- _INSTRUCTIONS FOR THE TASK_
Count the lines of the listing below where "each" shows up, and please answer with that number only.

━━ DATA BELOW

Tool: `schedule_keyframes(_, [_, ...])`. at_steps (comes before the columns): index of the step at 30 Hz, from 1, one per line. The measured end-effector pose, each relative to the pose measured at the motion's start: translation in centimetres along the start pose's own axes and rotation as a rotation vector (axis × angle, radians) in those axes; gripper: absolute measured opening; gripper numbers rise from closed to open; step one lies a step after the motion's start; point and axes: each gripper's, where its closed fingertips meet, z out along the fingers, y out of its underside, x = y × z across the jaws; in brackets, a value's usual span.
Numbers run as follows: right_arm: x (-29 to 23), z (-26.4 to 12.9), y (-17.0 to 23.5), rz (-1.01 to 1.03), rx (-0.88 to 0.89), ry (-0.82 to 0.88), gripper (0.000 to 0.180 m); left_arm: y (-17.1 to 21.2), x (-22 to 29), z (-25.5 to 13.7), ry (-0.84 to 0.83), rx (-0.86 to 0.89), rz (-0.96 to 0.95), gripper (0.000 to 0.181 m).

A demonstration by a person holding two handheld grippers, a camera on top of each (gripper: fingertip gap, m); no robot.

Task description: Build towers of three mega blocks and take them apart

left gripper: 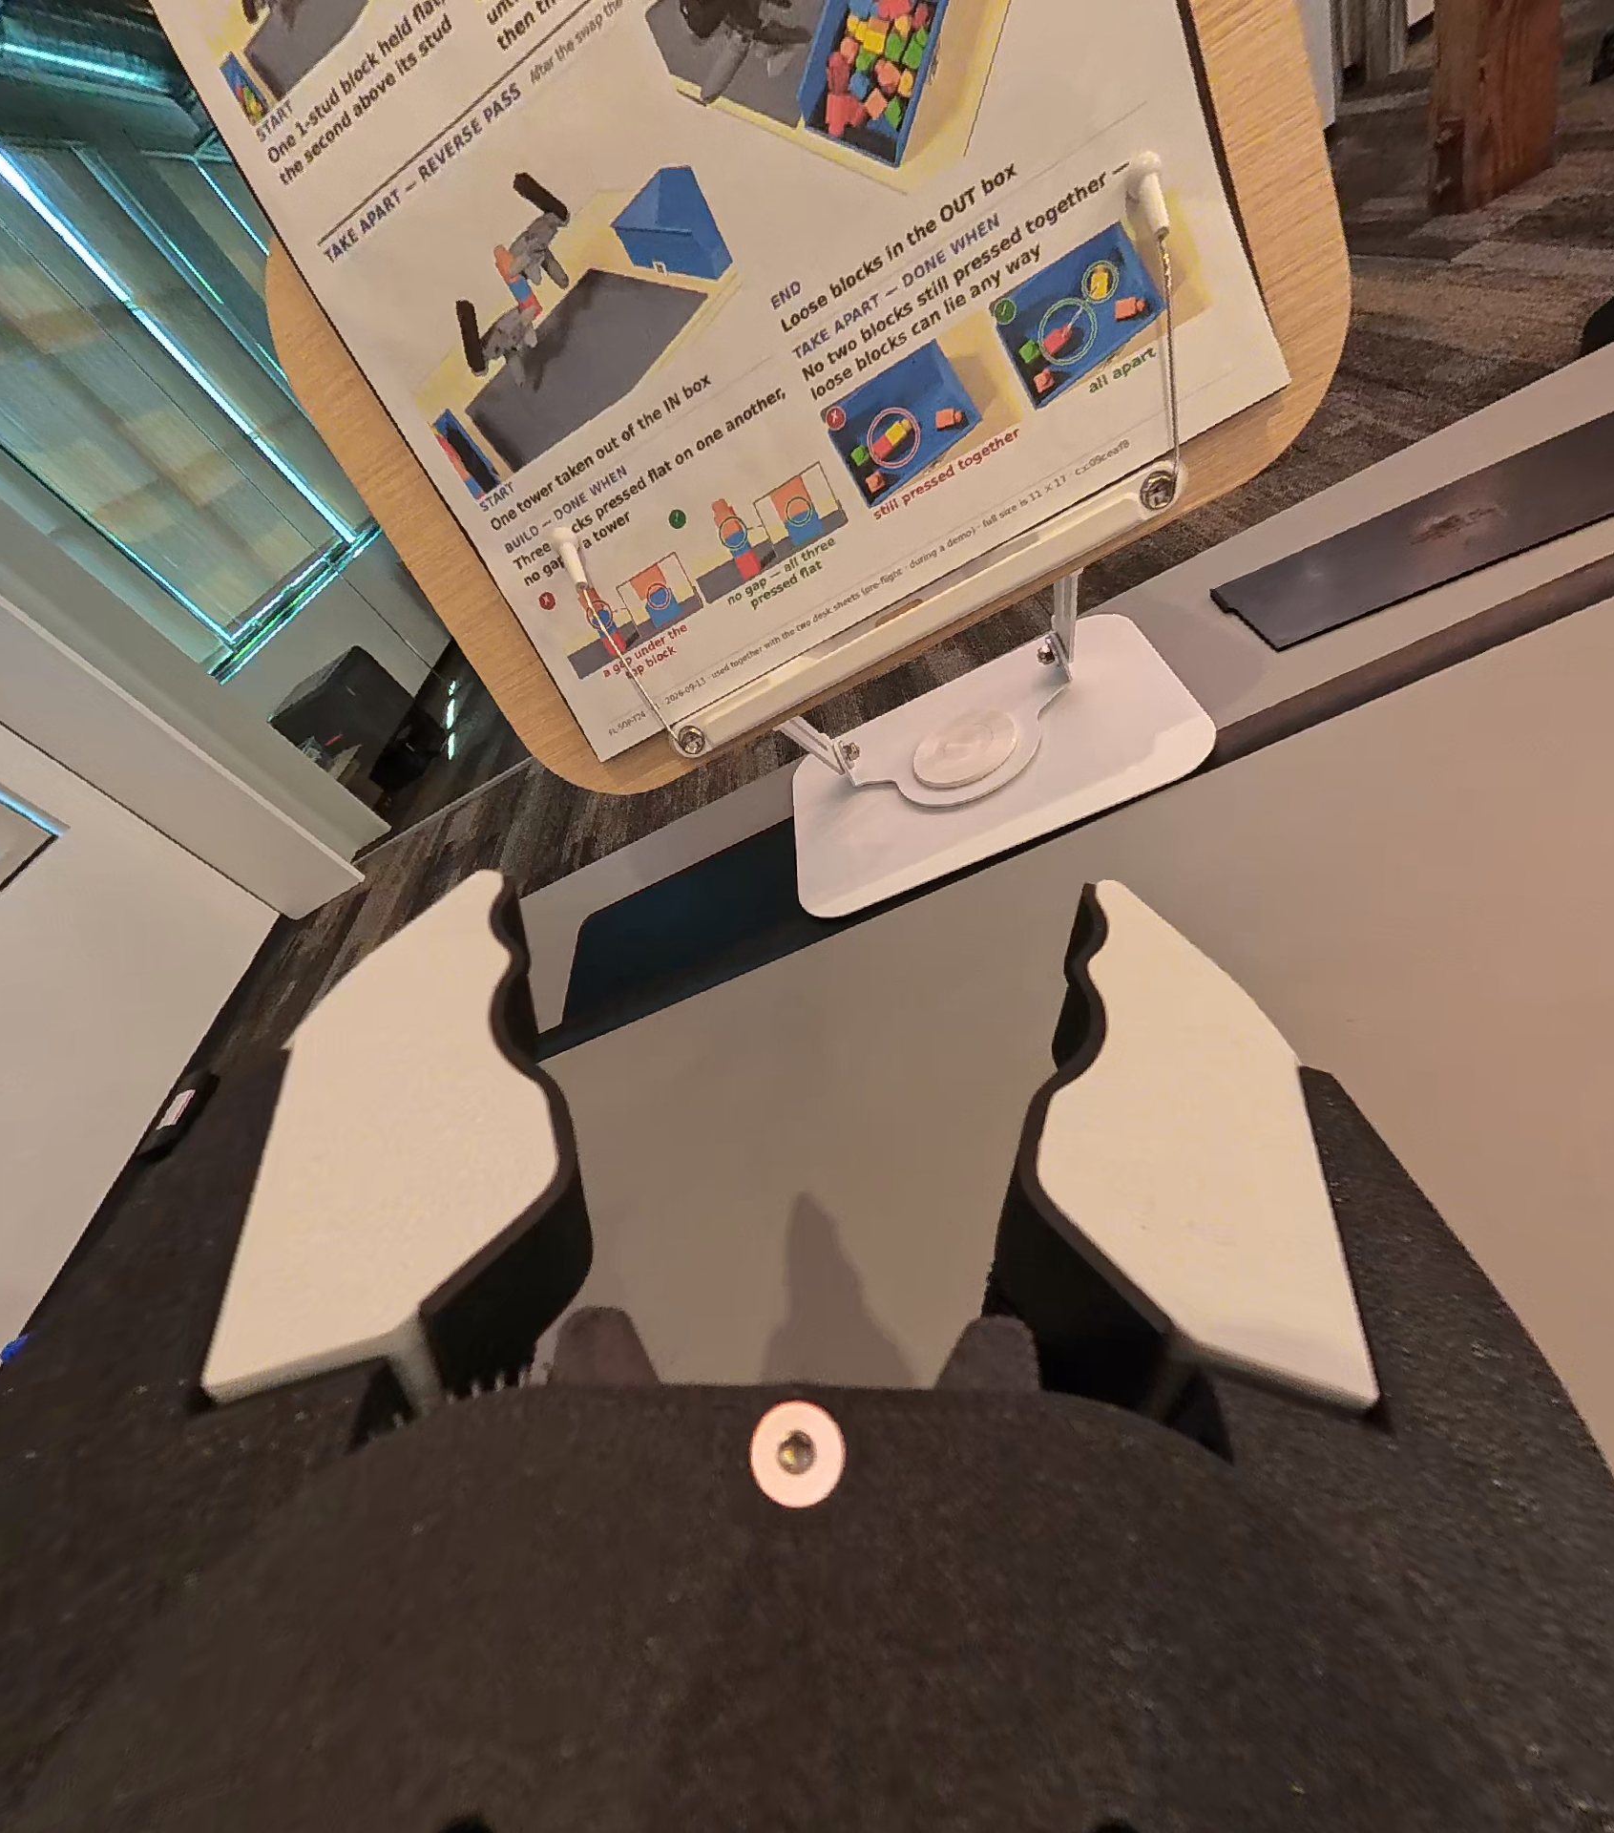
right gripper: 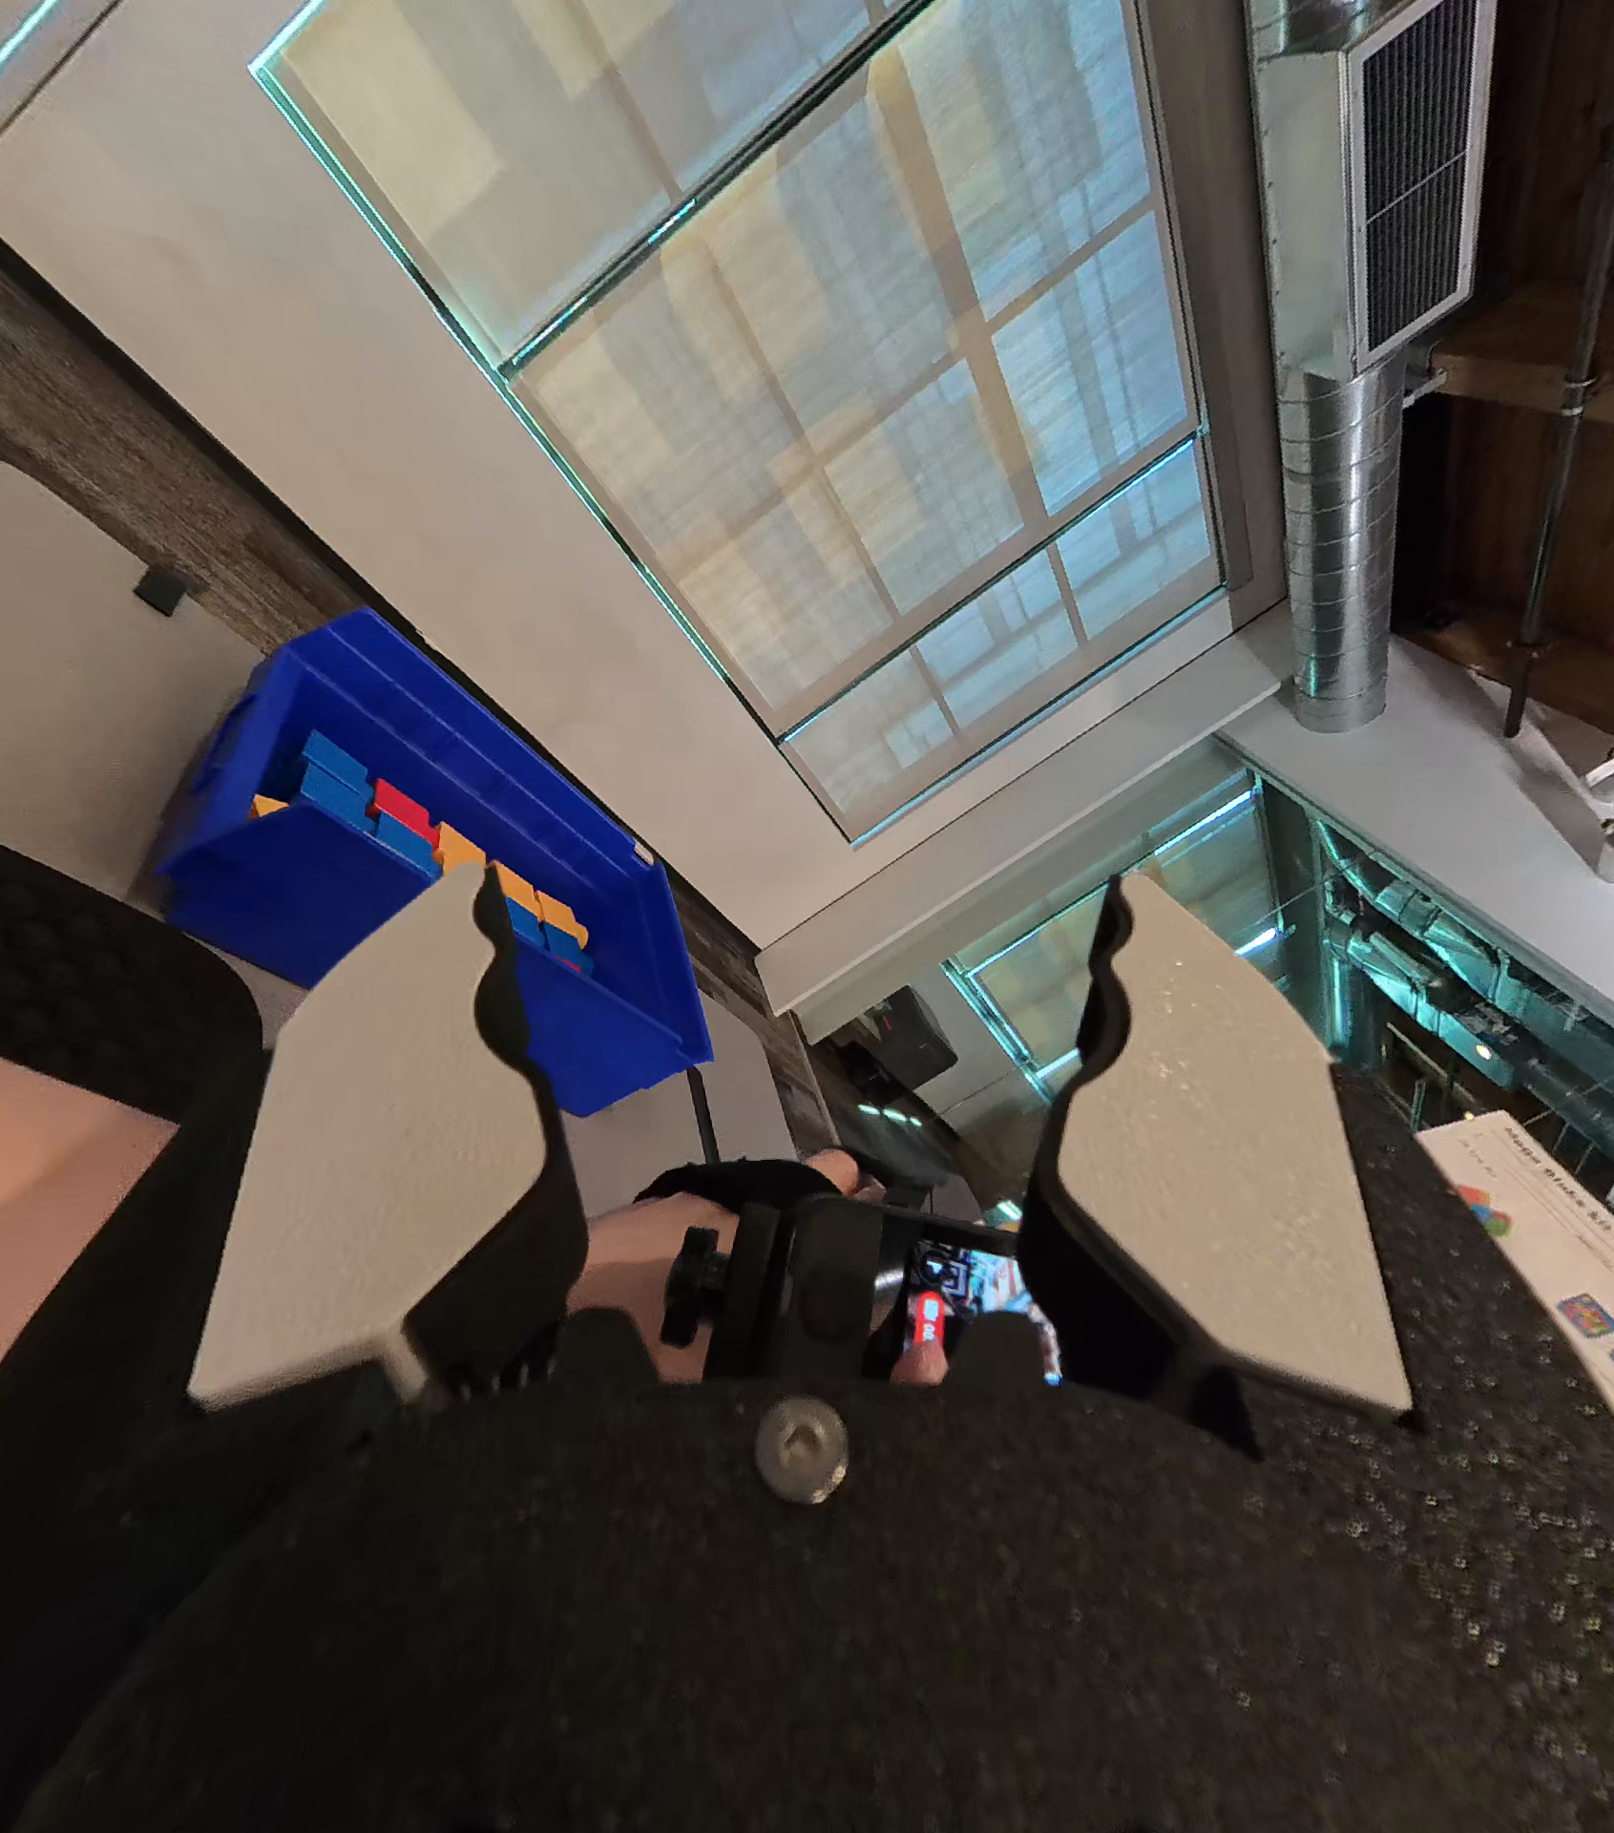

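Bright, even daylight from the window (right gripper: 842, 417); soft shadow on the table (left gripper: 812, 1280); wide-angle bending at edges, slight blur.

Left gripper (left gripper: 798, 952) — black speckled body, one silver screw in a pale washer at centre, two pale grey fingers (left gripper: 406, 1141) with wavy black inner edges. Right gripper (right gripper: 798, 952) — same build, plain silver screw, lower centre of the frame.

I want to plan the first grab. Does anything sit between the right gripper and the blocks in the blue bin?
Nothing visible does. The right gripper is open and empty, the blue bin is open-topped, and its blocks lie exposed.
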Motion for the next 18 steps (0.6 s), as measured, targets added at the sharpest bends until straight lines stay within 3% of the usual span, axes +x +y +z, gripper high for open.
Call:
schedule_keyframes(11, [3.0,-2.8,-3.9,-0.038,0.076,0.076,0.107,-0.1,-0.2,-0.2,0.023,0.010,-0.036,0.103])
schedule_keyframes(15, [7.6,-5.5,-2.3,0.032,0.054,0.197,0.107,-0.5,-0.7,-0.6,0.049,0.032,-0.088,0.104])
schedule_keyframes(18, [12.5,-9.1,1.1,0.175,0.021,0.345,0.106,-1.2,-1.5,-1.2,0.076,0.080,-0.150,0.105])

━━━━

- _ANSWER TO THE EXERCISE_
2